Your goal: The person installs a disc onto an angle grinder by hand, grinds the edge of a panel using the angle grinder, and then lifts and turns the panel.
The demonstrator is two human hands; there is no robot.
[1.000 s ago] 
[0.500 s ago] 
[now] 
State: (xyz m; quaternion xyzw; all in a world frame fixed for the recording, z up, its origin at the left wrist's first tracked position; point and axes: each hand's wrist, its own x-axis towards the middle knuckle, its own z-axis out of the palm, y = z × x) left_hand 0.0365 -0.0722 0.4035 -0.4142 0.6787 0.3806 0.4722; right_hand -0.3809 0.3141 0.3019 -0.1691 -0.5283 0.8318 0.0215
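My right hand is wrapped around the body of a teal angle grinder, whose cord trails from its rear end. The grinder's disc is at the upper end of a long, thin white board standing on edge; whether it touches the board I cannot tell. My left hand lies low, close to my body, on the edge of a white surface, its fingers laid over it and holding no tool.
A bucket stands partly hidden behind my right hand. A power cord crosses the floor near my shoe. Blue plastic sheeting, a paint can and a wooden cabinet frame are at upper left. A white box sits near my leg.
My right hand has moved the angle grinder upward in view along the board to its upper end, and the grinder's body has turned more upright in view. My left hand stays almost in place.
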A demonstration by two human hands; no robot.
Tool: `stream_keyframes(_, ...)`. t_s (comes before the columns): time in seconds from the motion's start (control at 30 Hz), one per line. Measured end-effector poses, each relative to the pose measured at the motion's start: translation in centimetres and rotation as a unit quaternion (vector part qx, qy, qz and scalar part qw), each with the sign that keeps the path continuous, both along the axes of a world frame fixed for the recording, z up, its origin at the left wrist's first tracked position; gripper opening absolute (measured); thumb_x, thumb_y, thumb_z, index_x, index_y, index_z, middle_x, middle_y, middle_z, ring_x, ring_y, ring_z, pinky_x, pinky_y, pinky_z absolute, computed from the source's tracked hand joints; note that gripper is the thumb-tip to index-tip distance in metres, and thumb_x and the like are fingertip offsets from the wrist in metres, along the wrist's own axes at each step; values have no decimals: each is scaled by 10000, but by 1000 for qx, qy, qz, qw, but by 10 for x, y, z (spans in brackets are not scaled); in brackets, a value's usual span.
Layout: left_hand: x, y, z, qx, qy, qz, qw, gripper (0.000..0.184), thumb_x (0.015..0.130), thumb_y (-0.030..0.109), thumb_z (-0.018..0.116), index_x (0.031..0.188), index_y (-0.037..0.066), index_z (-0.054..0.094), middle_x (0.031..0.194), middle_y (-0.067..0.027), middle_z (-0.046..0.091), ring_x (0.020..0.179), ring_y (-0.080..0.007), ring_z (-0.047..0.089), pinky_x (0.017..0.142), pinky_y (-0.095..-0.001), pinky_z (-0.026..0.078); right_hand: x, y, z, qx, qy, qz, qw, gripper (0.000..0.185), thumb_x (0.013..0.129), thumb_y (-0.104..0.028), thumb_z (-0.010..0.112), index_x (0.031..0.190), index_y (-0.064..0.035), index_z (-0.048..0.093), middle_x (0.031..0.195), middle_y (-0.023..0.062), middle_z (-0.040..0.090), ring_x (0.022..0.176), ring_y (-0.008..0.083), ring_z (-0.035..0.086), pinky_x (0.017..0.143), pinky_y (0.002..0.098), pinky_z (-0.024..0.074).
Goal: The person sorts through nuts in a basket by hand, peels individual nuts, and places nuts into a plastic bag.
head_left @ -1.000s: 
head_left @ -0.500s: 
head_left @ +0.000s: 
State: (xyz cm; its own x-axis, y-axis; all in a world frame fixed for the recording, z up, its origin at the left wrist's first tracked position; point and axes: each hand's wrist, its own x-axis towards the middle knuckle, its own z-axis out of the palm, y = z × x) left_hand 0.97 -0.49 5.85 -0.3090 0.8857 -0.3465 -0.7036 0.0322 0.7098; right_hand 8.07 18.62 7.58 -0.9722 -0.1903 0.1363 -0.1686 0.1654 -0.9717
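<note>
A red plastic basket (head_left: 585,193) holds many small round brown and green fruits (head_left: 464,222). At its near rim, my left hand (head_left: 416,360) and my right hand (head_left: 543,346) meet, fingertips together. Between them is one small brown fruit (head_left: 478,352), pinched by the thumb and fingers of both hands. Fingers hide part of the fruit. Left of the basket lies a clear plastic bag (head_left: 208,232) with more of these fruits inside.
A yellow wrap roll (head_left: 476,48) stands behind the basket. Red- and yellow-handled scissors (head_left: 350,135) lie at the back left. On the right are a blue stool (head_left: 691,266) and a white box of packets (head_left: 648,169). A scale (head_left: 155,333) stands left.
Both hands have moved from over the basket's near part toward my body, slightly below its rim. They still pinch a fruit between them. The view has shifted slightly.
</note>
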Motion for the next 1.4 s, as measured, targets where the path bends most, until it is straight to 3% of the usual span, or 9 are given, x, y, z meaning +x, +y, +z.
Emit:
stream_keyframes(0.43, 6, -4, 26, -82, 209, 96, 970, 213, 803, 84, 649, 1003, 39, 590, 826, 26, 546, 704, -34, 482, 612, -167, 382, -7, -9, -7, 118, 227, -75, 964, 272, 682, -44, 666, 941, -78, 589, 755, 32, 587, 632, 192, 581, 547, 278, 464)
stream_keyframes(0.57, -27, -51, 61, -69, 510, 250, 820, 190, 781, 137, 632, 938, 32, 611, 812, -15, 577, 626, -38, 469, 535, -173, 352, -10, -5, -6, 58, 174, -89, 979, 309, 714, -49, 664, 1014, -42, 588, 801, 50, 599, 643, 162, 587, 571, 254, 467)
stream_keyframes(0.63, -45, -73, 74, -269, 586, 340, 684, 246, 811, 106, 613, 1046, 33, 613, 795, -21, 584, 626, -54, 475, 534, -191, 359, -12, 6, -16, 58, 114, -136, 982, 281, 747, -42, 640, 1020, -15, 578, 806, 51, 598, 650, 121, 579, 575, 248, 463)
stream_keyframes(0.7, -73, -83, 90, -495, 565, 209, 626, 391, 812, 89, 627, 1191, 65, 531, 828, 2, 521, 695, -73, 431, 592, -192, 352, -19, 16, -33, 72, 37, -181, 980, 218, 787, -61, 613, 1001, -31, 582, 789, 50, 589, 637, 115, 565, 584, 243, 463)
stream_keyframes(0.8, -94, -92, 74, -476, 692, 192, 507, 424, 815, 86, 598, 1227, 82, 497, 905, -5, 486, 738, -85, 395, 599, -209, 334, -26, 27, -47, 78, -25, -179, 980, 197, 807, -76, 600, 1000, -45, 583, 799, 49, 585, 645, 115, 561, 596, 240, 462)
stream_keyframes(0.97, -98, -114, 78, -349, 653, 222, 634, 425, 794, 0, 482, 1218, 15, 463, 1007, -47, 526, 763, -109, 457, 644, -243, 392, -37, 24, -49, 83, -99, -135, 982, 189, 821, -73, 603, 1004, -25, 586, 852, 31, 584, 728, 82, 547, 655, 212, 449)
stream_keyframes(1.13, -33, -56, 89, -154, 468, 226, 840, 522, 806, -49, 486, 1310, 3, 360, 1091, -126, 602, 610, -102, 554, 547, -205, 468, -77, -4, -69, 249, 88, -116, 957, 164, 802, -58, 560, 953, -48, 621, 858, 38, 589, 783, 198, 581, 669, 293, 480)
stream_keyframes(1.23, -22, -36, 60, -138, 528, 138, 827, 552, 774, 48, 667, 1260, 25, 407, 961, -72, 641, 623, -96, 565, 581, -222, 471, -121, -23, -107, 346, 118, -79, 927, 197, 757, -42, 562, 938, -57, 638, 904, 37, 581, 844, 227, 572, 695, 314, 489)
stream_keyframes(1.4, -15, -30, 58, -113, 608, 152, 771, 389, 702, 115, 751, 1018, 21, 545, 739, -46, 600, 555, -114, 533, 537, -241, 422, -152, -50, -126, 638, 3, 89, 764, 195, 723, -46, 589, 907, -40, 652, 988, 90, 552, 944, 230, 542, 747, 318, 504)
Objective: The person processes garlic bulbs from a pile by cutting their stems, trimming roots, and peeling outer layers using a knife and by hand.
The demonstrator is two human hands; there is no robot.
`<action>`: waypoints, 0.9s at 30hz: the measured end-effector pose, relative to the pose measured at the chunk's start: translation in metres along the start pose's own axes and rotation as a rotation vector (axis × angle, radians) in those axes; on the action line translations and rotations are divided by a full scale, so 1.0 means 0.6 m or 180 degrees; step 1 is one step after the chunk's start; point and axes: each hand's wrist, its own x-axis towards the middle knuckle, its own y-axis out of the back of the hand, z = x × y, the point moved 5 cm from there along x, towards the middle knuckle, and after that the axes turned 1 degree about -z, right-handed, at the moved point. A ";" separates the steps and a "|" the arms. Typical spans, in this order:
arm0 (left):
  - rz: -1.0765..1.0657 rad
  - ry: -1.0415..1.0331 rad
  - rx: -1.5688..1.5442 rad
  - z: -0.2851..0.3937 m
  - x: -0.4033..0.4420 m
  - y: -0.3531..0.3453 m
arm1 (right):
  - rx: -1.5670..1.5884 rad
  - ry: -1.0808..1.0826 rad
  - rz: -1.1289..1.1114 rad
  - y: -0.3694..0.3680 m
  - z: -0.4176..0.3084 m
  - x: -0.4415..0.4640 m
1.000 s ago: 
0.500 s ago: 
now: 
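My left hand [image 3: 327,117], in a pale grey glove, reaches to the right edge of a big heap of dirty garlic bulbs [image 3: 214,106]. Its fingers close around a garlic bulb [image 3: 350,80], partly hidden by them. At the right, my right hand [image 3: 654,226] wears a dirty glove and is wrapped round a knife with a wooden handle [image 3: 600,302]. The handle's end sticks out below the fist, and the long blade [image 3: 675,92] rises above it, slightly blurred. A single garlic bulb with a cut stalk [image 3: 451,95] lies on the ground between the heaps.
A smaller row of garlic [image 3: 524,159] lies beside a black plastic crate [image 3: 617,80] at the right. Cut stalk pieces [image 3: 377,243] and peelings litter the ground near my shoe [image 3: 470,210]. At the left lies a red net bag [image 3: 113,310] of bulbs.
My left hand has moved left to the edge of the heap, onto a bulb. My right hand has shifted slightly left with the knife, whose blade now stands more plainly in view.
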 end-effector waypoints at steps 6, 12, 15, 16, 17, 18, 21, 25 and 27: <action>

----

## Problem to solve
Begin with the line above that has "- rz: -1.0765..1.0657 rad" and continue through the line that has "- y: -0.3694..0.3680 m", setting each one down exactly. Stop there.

## Answer area
  - rz: -1.0765..1.0657 rad
  - ry: -1.0415..1.0331 rad
  - rx: -1.5688..1.5442 rad
  - z: -0.2851..0.3937 m
  - x: -0.4033..0.4420 m
  - y: -0.3531..0.3453 m
arm1 (right):
  - rx: -1.5670..1.5884 rad
  - ry: -1.0808..1.0826 rad
  - rz: -1.1289..1.1114 rad
  - y: -0.3694..0.3680 m

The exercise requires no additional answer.